I think we can say for sure that Dill's "programming" has involved an orientation towards learning and intellectual inquiry based upon dialogue and shared standards of logic and evidence, which has been around since the Greeks. But some call that "education," not programming, given its emphasis on understanding others' views and how they came to be, and not simply marking their agreement or disagreement with one's own, end of story. Worse, Dill's spent decades studying political history from ancient times to the present, the kind of thing taught less and less now because people think it won't get them a job. It may be tempting for Dill types to use that knowledge sometimes. The question you raise is--could that use ever be legitimate in a public forum, where some may not share it? What would be grounds for excluding it--other than that it may undermine what some just want to believe?

We live in a society which is pretty much center/right liberal and our education reflects that, so one has to go outside the mainstream to get actual leftist perspectives. One has then a chance to view that society from within both liberal and leftist perspectives.
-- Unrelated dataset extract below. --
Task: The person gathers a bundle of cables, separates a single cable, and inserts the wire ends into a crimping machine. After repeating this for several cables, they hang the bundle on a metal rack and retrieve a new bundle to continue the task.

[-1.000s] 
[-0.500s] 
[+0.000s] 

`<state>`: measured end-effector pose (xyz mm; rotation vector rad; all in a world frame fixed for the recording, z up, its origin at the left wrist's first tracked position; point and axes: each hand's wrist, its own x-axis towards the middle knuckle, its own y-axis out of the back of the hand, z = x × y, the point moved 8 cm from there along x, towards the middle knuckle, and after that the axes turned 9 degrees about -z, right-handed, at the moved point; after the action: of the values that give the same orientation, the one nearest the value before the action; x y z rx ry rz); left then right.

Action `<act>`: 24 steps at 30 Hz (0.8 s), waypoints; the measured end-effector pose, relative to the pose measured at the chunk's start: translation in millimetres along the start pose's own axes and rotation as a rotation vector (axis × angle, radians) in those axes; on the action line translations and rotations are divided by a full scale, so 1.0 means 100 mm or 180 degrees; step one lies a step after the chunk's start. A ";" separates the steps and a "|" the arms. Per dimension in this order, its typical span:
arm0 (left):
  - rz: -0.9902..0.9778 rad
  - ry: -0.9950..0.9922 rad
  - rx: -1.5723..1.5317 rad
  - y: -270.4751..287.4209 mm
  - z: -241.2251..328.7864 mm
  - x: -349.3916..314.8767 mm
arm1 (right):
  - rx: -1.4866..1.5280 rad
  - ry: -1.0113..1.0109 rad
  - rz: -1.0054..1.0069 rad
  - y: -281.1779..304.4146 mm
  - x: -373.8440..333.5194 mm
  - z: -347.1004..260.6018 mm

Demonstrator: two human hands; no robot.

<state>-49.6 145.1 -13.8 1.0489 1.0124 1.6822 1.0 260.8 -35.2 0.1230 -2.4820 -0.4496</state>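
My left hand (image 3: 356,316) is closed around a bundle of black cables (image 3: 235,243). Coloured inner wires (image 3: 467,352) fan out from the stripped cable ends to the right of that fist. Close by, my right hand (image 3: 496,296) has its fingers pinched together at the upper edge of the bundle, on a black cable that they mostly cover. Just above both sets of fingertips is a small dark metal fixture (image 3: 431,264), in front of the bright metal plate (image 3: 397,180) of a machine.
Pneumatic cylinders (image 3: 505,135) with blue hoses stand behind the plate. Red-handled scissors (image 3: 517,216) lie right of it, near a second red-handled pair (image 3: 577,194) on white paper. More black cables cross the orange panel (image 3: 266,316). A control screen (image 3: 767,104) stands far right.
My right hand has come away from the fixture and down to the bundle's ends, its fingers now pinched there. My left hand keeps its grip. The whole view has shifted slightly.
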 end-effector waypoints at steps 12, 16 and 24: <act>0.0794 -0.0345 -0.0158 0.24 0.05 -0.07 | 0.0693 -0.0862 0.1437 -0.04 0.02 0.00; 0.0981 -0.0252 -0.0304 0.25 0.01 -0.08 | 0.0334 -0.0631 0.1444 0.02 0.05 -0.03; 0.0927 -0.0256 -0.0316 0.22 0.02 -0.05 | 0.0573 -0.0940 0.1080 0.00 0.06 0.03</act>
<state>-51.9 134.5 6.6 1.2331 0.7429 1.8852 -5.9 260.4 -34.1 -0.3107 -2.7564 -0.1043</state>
At that point then, a lot of mainstream education begins to look like "programming." 

There is a lot that ol' Dill doesn't know about finance and computers and communications and many other things that he doesn't chip in on. But he's made a point of listening to other's perspectives--including yours. 

A while back we were discussing the Durham Report. Speaking as Dill rather than for him, I actually read the whole thing, and what I could of the heavily redacted IGA report. Part of my motivation for doing what was that some people were making claims about the Report I knew could not be true, and they were following what their trusted right wing sources said about it instead of reading the report themselves.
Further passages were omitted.